* Aim of the exercise:
Return, from the listing below, every line that includes "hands".
::: Input
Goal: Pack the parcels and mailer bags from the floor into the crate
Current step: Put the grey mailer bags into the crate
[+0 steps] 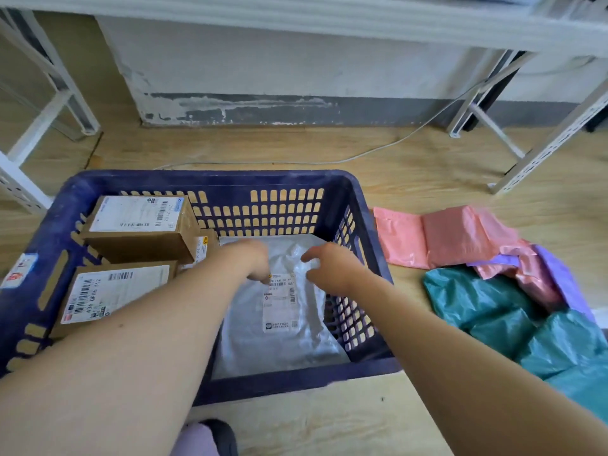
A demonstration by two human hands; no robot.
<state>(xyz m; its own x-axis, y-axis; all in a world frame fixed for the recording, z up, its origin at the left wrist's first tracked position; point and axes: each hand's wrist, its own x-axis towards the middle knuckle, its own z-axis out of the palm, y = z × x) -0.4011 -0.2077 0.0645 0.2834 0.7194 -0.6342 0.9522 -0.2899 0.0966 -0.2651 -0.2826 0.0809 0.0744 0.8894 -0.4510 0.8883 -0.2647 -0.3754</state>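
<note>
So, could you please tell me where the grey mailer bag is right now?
In the head view, the grey mailer bag lies flat inside the blue crate, in its right half, just right of the cardboard boxes.

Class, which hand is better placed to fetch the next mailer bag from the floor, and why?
Probably the right hand: the pink mailer bags and teal mailer bags lie on the floor right of the crate, on that hand's side. The left hand would have to reach across the crate.

Head camera looks forward-down onto crate (pixel 210 178), near; edges seemingly fisheye-warped.
</note>
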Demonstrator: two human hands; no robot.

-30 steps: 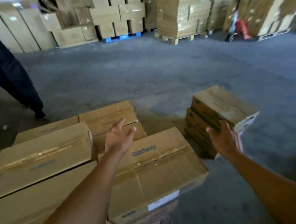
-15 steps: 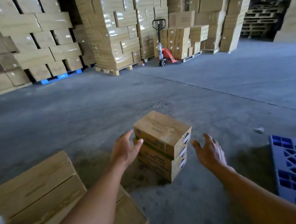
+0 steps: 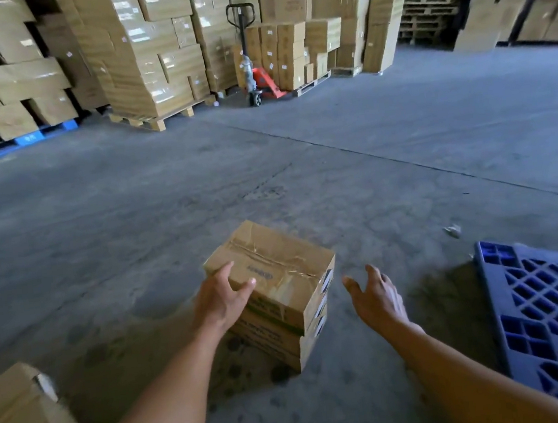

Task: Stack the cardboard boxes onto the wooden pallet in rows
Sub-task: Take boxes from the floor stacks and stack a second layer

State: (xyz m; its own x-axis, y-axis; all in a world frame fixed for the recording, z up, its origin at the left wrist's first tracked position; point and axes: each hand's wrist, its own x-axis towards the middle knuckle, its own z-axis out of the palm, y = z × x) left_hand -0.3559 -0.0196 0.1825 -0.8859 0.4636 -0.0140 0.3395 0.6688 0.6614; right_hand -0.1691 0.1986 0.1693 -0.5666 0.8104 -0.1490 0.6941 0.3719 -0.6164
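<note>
1. Lower centre of frame: small stack of cardboard boxes [image 3: 278, 314] on the concrete floor [image 3: 370, 174], three high as far as I can count. The top box [image 3: 277, 270] is taped across its lid and the tape is wrinkled.
2. Left hand [image 3: 221, 300]: open, fingers spread over the near-left corner of the top box, thumb on the lid. Touching, not yet clamped.
3. Right hand [image 3: 376, 296]: open, fingers splayed, near the stack's right end but clear of it.
4. Step in hand, by my reading: take-up of the top box. To do it well, bring the right hand onto the labelled end opposite the left, press in from both sides, and lift straight up so the lower boxes stay put.
5. Writing: blue print on the lid, blurred, unreadable. White labels on the end faces, too small to read.
6. Outward: blue plastic pallet [image 3: 557, 313] lower right; more cartons [image 3: 17, 421] lower left; orange pallet jack [image 3: 259, 82] upper centre; loaded wooden pallet [image 3: 157, 119] upper left. Which pallet is the target, I cannot tell.
</note>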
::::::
* Finished task:
A demonstration by two human hands; no robot.
Demonstrator: two human hands; no robot.

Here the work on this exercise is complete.